Why, you might want to know, have I chosen to suggest holiday presents for these guys when the worst of them earned was $180,000 for finishing in last place Sunday at Sherwood Country Club?
The reason is simple: These players earned their way here. Twelve of them made it through position in the world rankings, another four through much-coveted special exemptions. In golf these days it's a good thing to be wanted by Tiger. So without further ado, here are 16 holiday gifts that these players will be able to use in 2004, remembering for a moment that money isn't everything:
Robert Allenby: A Tie. Any tie. Allenby loves ties. He is 8-0 worldwide in playoffs that have followed tournaments in which he has been tied at the end of regulation.
Nick Price: Cessation of hostilities in his homeland of Zimbabwe. This is a very tall order and one that won't come soon. But all we are asking, Lennon said, is give peace a chance.
Davis Love III: 2004. That's all he needs. A new year. 2003 has been a trying one for Love with injuries on the course and personal tragedy (the suicide death of his brother-in-law, among other things) off the course. Love has handled all of this with grace and good sense. Somehow he even managed to win four tournaments.
K.J. Choi: Recognition. His game just keeps getting better. He has moved to the top of the list as the favorite to become the first Asian to win a major championship.
Tiger Woods: A date for his wedding with fiance Elin Nordegren that doesn't conflict with the four majors or the nine zillion other demands on his time.
Jay Haas: Another case of whatever it is he drinks at night that keeps him young and sharp. If he could bottle it and sell it as an elixir, Haas would become as rich as.........oh.......Tiger Woods.

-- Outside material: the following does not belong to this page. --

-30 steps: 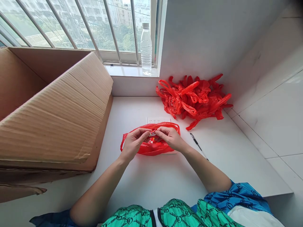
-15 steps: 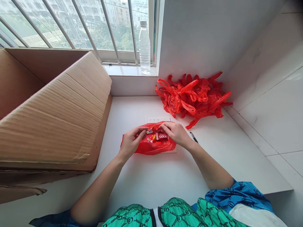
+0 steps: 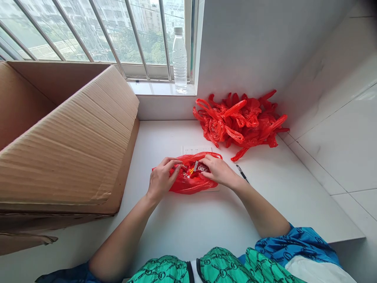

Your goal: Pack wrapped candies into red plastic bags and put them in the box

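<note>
A red plastic bag (image 3: pixel 193 188) lies with its mouth spread on the white surface, holding several small wrapped snacks (image 3: pixel 187 169). My left hand (image 3: pixel 163 177) is curled over the bag's left side, thumb and fingers closed around the thin plastic, with the fingertips reaching inside. On the right, my right hand (image 3: pixel 219 169) has its fingers in the bag's mouth, closed on a dark red snack packet (image 3: pixel 202 166) with white print; its fingertips are partly hidden. Beneath the bag is a printed white sheet (image 3: pixel 196 149), mostly covered.
A large open cardboard box (image 3: pixel 73 145) stands at left. Crumpled red plastic bags (image 3: pixel 241 120) are heaped by the back wall. A black pen (image 3: pixel 242 173) lies right of my hand. On the sill stands a water bottle (image 3: pixel 180 61) before the barred window.
My right hand has come down slightly into the bag, onto the dark red packet, which has tilted. My left hand has shifted a little left, and the bag's rim has moved.
</note>
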`<state>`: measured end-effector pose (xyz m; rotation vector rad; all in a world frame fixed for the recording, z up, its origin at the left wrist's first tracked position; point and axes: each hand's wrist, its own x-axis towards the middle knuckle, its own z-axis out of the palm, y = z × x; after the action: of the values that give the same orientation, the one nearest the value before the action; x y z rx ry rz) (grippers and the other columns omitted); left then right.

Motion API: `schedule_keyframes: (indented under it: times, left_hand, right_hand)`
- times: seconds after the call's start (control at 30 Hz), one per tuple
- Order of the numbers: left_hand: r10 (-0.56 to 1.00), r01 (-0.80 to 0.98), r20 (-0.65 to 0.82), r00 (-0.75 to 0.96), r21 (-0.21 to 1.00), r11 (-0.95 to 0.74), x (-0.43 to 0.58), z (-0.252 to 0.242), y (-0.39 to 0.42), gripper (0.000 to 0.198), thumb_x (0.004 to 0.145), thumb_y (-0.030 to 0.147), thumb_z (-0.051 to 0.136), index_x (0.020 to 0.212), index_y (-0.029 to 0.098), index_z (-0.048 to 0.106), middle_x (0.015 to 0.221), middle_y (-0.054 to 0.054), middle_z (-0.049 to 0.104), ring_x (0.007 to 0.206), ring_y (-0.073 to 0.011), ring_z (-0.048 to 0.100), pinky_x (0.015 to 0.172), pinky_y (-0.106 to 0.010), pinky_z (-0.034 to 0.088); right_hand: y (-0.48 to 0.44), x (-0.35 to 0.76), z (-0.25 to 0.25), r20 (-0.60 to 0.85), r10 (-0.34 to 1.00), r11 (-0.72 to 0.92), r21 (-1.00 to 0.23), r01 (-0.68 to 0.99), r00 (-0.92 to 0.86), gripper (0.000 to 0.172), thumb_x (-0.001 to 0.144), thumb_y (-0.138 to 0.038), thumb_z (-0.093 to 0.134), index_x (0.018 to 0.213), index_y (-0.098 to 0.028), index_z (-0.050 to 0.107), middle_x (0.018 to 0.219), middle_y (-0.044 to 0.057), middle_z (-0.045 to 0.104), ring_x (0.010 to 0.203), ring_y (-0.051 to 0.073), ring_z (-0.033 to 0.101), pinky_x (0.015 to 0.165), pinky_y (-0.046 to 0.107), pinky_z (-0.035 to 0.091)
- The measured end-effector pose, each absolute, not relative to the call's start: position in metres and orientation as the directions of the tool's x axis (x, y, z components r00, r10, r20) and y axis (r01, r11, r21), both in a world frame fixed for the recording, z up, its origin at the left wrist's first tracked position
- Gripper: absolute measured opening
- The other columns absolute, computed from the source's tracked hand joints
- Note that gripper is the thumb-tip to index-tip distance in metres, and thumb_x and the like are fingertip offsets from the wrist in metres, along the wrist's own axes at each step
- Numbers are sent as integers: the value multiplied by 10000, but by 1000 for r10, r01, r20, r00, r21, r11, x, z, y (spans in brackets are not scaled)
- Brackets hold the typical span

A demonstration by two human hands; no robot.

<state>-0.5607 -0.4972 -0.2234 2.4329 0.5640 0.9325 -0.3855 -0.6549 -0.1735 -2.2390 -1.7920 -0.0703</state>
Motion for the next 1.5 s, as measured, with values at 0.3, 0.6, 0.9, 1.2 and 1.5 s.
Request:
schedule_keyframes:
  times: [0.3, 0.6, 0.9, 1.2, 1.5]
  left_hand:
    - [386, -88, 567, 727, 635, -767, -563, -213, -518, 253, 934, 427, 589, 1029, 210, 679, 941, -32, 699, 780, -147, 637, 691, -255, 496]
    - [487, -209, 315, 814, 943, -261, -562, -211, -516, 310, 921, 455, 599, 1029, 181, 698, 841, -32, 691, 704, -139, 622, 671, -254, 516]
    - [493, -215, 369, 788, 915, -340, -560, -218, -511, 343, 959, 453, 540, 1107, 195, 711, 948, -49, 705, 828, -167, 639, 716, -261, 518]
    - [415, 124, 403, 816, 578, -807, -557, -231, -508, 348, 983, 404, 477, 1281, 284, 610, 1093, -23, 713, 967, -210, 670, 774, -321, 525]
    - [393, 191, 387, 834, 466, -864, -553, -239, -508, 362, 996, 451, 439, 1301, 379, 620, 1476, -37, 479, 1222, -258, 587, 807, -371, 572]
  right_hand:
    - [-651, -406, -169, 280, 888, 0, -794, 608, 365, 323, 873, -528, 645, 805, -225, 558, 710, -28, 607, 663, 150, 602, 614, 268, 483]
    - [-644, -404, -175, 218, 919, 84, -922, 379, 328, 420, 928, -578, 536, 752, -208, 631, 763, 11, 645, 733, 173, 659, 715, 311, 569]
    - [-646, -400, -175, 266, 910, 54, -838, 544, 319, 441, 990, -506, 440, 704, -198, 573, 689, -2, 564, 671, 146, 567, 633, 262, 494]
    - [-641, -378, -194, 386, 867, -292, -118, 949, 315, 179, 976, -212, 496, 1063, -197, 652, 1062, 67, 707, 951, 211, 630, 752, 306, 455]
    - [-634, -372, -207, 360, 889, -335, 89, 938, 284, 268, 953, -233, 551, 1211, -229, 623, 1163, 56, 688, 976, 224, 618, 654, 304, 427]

Vijay Singh: A life-changing event of some kind that would remove the proclivity he has for being suspicious and feeling picked on. Lighten up, Veej, and the world will lighten up with you.
Darren Clarke: Enough good weather to practice a swing that feels new to him now that he has lost so much weight that the some of the positions of that swing have changed.
Padraig Harrington: A major championship. No Euro has won a major in this century. Harrington is my pick as the breakthrough guy.
Mike Weir: A fresh outlook. Carrying the burden of being a Player of the Year candidate all year took its toll. Weir was up to the task. But his batteries need a little re-charging. Make no mistake though, his game has arrived.
Justin Leonard: A bigger room at Royal Troon in July when he returns to try to win there again at The Open Championship. 'It was a closet,' Leonard said this week of his room at Troon in 1997. 'I could lie on my bed, stick my feet out the door, turn on the TV with one hand and the bathroom sink with another. All without moving.'
Kenny Perry: Another year like 2003. Don't be surprised if he wins at least twice again in 2004.
Ben Curtis: A second act. The jury is still out on whether Curtis is a one-hit wonder.
Fred Couples: Two dozen bottles of Jay Haas Elixir.
Shaun Micheel: More perfect distances for the perfect shot at the perfect moment.
Chris DiMarco: A Ryder Cup berth. This is a guy you want on your side in the team stuff.